== ACTIVITY ==
Each line below from the one containing "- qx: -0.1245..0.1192" through the one containing "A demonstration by" is to be given again exactly, and no line outside that span.

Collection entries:
*** Begin section ***

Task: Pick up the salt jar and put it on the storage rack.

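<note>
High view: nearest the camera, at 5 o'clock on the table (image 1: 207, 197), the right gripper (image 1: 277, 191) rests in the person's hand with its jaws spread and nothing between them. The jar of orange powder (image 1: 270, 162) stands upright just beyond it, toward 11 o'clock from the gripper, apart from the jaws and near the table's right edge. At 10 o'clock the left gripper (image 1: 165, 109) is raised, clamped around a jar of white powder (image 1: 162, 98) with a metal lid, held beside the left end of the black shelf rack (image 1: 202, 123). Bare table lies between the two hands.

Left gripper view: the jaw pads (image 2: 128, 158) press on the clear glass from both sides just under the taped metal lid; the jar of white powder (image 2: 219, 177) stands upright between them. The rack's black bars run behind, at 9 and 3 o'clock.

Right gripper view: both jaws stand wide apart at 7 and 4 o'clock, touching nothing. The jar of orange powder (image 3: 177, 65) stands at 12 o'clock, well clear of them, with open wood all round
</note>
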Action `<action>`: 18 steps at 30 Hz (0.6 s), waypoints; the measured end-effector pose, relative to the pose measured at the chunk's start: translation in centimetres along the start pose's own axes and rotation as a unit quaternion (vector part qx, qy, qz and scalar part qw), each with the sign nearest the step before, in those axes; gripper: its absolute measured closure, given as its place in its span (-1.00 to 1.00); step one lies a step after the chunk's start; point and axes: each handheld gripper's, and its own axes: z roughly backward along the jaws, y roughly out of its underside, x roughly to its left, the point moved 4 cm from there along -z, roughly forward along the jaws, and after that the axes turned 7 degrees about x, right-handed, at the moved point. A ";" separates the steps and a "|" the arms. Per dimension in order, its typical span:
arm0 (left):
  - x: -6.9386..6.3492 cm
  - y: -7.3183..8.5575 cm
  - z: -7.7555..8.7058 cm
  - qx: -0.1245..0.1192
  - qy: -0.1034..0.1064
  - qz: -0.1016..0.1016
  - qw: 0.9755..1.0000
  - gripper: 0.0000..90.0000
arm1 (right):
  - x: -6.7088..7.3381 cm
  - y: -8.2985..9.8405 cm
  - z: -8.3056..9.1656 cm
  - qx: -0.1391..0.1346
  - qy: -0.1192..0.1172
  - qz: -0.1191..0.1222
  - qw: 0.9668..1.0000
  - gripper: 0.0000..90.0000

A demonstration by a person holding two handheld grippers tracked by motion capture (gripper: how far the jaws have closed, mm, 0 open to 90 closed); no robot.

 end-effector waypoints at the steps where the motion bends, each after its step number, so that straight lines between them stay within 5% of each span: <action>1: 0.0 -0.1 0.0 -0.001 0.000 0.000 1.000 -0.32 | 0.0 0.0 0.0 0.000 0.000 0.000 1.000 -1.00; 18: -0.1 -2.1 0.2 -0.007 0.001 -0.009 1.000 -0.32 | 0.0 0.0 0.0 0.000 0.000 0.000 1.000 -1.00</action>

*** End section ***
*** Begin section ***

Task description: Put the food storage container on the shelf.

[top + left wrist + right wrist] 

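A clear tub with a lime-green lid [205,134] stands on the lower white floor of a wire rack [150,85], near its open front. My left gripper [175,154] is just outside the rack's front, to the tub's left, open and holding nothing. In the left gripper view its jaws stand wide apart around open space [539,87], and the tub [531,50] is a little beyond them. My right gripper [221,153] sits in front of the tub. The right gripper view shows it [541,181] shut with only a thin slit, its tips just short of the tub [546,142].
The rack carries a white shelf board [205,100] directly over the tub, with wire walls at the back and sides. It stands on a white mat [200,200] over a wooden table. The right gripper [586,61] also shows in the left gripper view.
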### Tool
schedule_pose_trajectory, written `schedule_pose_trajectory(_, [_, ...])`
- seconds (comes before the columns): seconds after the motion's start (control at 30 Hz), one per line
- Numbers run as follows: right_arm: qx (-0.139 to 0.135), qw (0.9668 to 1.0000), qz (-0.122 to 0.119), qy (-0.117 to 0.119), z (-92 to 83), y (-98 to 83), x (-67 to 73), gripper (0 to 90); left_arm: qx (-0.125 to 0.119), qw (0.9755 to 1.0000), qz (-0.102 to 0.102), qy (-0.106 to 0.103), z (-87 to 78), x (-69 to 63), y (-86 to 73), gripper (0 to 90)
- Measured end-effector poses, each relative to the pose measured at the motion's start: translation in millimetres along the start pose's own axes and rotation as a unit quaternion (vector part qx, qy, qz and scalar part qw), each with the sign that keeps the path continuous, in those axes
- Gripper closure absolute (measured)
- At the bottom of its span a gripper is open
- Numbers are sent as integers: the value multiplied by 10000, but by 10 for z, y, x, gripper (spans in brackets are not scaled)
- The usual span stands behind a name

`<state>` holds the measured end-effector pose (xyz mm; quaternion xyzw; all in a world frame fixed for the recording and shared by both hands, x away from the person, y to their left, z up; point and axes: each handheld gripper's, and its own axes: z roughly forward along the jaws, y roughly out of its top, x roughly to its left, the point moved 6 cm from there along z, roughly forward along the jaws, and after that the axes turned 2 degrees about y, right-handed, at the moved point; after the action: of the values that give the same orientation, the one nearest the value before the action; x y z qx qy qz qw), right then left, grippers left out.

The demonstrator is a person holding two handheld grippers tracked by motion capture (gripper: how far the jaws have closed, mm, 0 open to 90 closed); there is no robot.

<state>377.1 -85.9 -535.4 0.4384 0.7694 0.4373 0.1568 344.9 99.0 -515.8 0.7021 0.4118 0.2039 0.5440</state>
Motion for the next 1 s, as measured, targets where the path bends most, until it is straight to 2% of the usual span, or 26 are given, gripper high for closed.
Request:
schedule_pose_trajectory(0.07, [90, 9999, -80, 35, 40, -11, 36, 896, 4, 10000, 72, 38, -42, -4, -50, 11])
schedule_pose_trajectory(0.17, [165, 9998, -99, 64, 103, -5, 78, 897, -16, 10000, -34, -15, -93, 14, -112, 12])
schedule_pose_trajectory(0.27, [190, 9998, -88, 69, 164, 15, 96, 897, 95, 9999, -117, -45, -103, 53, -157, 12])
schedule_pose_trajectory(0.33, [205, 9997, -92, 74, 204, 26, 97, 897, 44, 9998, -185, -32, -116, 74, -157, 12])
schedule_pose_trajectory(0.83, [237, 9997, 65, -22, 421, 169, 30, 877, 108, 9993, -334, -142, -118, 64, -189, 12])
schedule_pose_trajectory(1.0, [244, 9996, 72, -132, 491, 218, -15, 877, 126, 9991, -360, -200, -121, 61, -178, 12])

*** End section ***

== RESPONSE FOR THIS EXERCISE ==
  - qx: -0.1245..0.1192
  - qy: -0.1034..0.1064
  - qz: -0.1016..0.1016
  - qw: 0.9755..1.0000
  - gripper: 0.0000..90.0000
arm1 (right):
  - x: -6.7088..7.3381 cm
  - y: -8.2985..9.8405 cm
  - z: -8.3056..9.1656 cm
  - qx: -0.1391..0.1346
  - qy: -0.1192..0.1172
  - qz: -0.1191..0.1222
  - qw: 0.9668..1.0000
  - gripper: 0.0000..90.0000

A demonstration by a person holding two handheld grippers tracked by motion capture (gripper: how far the jaws have closed, mm, 0 open to 90 closed); no robot.

The output has been given in full.